**Exercise objective:** Among the lines below, return each one that contains the word "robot".

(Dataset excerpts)
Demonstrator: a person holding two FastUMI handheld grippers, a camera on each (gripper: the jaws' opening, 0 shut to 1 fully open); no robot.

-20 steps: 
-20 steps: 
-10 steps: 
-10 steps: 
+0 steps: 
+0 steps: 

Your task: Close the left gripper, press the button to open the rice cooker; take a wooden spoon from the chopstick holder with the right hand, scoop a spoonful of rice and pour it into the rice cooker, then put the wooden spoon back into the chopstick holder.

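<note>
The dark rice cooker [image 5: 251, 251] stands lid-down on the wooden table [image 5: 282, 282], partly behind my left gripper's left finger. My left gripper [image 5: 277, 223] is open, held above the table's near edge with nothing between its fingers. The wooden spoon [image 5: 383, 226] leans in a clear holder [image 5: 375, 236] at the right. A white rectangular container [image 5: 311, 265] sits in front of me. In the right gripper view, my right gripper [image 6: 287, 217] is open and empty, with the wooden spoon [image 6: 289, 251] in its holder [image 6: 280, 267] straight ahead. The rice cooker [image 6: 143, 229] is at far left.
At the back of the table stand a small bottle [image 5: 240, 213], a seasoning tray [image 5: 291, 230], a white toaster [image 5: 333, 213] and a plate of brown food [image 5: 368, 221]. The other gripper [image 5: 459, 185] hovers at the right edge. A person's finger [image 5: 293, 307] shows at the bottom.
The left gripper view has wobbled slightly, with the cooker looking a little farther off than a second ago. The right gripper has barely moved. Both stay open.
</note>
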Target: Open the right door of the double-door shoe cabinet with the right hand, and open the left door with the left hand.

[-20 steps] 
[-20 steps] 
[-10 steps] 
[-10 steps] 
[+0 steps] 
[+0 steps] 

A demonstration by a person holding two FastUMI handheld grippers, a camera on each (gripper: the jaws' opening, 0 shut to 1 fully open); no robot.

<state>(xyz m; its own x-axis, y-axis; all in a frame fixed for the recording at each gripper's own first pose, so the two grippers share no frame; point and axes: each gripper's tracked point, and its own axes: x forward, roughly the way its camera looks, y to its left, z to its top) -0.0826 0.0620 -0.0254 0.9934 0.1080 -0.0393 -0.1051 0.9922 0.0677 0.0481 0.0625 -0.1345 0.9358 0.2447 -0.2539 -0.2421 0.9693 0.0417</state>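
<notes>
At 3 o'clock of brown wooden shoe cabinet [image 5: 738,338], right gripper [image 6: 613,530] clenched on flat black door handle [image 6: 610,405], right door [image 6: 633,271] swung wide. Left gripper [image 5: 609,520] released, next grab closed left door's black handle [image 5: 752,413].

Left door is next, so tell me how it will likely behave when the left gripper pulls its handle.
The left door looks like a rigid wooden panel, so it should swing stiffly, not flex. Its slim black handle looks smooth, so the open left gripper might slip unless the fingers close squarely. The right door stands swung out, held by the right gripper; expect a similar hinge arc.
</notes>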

**Solution for this exercise:**
Demonstrator: a person holding two FastUMI handheld grippers, a camera on each (gripper: the jaws' opening, 0 shut to 1 fully open); no robot.
A demonstration by a person holding two FastUMI handheld grippers, a camera on each (gripper: the jaws' opening, 0 shut to 1 fully open); no robot.

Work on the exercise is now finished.